> _WORK ORDER_
Read through the lines below and copy the ones holding the string "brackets".

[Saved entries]

━━━━━━

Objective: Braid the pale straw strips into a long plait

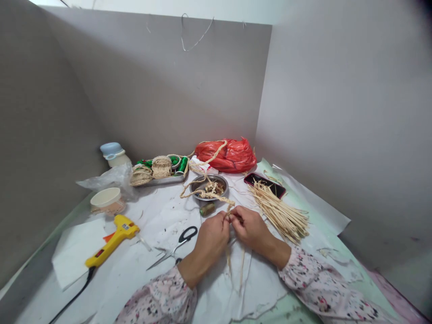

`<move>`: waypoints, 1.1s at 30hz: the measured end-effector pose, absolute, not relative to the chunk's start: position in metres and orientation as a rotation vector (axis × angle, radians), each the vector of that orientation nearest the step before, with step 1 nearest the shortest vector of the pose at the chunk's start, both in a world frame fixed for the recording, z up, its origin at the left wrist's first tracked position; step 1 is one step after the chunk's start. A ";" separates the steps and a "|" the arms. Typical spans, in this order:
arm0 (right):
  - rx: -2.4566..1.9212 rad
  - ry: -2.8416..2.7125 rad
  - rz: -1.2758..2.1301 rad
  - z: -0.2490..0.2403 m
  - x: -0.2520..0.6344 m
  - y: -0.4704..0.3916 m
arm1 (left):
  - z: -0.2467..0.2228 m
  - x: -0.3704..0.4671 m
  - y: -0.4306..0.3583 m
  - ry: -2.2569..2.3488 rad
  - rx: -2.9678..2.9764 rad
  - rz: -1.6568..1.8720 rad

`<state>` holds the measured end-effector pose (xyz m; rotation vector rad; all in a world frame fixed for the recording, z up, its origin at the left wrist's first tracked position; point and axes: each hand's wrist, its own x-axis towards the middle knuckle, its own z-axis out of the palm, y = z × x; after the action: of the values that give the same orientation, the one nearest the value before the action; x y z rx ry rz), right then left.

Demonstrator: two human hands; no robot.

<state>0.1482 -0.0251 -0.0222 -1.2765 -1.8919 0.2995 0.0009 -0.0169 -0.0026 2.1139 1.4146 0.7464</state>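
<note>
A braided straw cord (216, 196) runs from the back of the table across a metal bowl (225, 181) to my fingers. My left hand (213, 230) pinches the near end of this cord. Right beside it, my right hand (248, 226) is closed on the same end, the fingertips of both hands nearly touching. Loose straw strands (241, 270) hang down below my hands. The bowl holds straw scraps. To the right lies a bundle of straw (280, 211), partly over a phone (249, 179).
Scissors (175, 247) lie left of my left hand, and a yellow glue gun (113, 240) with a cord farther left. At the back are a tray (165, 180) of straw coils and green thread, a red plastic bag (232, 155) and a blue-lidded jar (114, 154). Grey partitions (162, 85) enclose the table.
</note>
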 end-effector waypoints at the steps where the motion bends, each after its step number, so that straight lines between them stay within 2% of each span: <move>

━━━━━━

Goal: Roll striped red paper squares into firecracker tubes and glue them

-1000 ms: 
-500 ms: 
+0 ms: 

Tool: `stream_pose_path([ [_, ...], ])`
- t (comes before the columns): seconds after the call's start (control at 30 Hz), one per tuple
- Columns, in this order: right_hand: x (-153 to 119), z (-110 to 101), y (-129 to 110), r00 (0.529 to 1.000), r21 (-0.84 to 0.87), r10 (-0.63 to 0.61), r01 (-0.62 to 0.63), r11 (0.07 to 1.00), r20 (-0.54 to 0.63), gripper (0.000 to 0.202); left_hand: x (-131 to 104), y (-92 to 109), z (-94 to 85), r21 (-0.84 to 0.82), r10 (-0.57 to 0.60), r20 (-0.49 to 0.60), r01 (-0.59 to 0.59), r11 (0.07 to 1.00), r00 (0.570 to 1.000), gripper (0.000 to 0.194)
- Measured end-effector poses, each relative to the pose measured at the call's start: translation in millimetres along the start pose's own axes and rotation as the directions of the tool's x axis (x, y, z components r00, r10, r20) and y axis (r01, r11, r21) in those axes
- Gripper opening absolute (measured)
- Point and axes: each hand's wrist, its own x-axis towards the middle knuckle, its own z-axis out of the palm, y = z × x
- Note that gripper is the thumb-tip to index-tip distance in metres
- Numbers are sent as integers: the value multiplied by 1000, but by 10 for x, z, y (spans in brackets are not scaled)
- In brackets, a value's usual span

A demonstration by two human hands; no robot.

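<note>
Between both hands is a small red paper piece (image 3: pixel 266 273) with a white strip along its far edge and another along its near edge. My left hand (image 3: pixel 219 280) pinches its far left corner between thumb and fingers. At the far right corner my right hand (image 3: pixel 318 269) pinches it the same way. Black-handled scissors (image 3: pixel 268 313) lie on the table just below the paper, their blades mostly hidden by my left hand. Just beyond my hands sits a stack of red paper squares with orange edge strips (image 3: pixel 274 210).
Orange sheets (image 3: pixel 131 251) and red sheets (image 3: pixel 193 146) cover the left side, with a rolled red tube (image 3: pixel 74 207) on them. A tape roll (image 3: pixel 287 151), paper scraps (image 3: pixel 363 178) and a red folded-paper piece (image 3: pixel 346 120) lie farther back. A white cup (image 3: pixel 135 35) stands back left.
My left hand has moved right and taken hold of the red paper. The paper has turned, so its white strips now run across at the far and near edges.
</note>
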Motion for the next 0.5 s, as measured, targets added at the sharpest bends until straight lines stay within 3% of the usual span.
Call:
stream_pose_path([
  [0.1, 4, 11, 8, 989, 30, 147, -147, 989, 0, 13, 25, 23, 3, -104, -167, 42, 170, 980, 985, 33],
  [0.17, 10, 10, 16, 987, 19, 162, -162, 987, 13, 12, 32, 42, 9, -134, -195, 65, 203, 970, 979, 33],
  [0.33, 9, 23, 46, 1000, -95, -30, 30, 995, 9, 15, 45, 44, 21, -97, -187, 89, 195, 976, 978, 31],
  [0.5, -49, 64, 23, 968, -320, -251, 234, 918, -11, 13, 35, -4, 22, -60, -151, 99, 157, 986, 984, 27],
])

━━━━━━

> _SOLVED EXERCISE_
- Numbers are sent as integers: the value multiplied by 1000, but by 10 for x, z, y (spans in brackets are not scaled)
- In brackets, a value's usual span

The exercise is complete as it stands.